So I have about 8-9 hours per week that is realistic for me to train indoors. If I happen to catch a decent weekend where I can get outside for a good 3-4 hour ride I'll do that but its not likely to come for a couple more months.
I have read that if you have less time to train you have to ride harder. Makes sense but I also cant see riding hard every time and so Im trying to figure out what zones to spend my time in. don't have a power meter so having to rely on heart rate for zones. my HR tends to run high for a 37 yr old.
Resting HR is 52 but my max is 203 and my LT (average as measured in a 20-minute all out TT) is 192. Here is what my time looks like so far:
Mon - 90 minutes in zone 2 keeping workload HR at about 165
Tues - 60 min - interval day so maxing out
Wed - 90 min - Zone 3 tempo workload HR in the mid 170's
Thurs - 90 min - interval day - maxing out
Fri - off
Sat - 120 min - zone 2 trying to stay between 150-160
Sun - 90 min - active recovery staying below 150
Should I spend more or less time hard... more or less time base?
Scott Saifer says:
First, a correction: a 20 minute all out TT is a lousy way to measure LT.
Then, the fundamental rule for establishing how hard you should train is that you should pick intensities that let you make good use of all available training time. You should be coming back from rides a little tired, but never tired enough that you don't feel great the next time you have an opportunity to train.
How hard you can train and still follow this rule varies tremendously from person to person as some people (a tiny minority) have phenomenal recovery ability and can pretty much hammer day after day without getting tired, while the vast majority of riders need to do the vast majority of their hours in zone 1 and 2 to avoid overtraining.
The idea that if you have less time, you need to train harder makes sense, but please refer to the fundamental rule above.

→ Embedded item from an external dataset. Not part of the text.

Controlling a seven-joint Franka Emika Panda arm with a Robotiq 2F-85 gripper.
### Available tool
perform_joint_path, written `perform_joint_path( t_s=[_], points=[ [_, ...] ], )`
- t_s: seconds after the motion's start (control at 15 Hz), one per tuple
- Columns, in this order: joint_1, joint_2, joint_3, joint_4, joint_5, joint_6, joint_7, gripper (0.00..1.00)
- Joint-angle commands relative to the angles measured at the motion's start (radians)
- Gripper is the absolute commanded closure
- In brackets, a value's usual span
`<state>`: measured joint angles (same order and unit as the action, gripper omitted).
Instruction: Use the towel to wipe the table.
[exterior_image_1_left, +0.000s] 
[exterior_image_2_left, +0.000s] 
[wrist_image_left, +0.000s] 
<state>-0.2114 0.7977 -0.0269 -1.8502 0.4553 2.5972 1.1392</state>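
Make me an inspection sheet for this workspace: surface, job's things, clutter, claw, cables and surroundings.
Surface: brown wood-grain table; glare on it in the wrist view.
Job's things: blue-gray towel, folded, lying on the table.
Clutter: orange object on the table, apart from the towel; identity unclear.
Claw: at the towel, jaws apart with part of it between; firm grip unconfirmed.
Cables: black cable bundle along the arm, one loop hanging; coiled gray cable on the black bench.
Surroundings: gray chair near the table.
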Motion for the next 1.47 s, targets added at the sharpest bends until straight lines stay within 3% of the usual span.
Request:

Most people who have limited training time have limited training time because they have busy work or home lives and are already compromising on relaxation and sleep hours. That means that they often can't handle riding harder than zone 2 without compromising recovery and decreasing training quality.
So while it's true that those who train fewer hours would need to train harder to get equivalent fitness gains, that doesn't mean that those who have fewer hours available can train harder consistently enough to get those gains.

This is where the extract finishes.